L'HOMME QUI TUA LUCKY LUKE : LE COW-BOY SOLITAIRE DE MATTHIEU BONHOMME

Dans la série Lucky Luke, lorsque le Colt se met à chanter, c'est souvent d'une manière un peu parodique, et là où le tragique d'une balle reçue lors d'un duel, dans la rue crasseuse d'un village américain paumé, a tout de la catastrophe humaine, c'est en fin de compte l'humour qui dédramatise tout, tournant en dérision et par l'absurde une tradition inébranlable du West américain. C'est là que se creuse le sillon qui sépare le Lucky Luke traditionnel de celui de Matthieu Bonhomme. On rit très peu dans cette album, et lorsque le revolver est de sortie, les victimes mordent la poussière crûment.
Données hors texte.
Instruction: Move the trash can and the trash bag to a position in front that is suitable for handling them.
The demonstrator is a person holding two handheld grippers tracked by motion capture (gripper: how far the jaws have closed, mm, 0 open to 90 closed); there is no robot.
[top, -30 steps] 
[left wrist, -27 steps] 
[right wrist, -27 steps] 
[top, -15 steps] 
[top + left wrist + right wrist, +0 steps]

Et d'ailleurs, le titre prévient, même les héros peuvent mourir, ce qui en définitive est un peu un mensonge, mais je vous laisse lire pour comprendre pourquoi. 
L'auteur fait défiler tous les poncifs qui sont aussi les raisons pour lesquelles on aime lire Lucky Luke : les villes américaines balayées par le vent et la poussière, les duels, la corruption des shérifs locaux, les Indiens et les mines d'or, tout y passe. C'est à Froggy Town que nous retrouvons le cow-boy solitaire, et il va être pris assez rapidement dans les méandres d'une enquête, qui vont le pousser sur la route, en compagnie d'un médecin, le docteur Wednesday, qui fut autrefois un homme respecté et respectable lui aussi, mais qui s'est laissé peu à peu gagné par ses vices, et a perdu toute estime de lui-même, avant ce qui sera un rachat un peu convenu mais héroïque, en fin d'album. Je parlais de l'absence d'humour, et pourtant le running gag de l'impossibilité de consommer du tabac, pour Lucky Luke, est une des choses les plus sympathiques qui nous accompagnent au travers des pages. L'autre, c'est bien entendu la prestation graphique d'une beauté presque parfaite. Bonhomme respecte la légende, et pourtant il sait en livrer une version qui lui est propre, expurgée d'un côté parodique rassurant, pour y ajouter une certaine profondeur, une noirceur évidente, sans pour autant avoir besoin de surcharger ses planches, conservant un trait léger et immédiat, caractéristique de ce type de production de la BD franco-belge. 
Si on a l'impression la plupart du temps d'être dans un milieu familier, c'est aussi parce que cela est nécessaire, les héros nous sont nécessaires, Lucky Luke nous est nécessaire. C'est d'ailleurs ici une figure connue et reconnue de tous, et si la patine du cowboy de fantaisie est légèrement gommée par une dose supplémentaire de réalisme, il n'empêche qu'on retrouve bien le Lucky Luke que nous aimons, y compris quand le drame est plus prégnant, et que le colt ne se contente pas de tirer pour faire rire. S'il manque tout même dans l'histoire quelques rebondissements plus audacieux, si l'intrigue n'est finalement pas aussi musclée que ce que l'on n'aurait pu imaginer en lisant le titre, L'homme qui tua Lucky Luke est certainement une lecture fort agréable, voire carrément indispensable pour qui aime le personnage.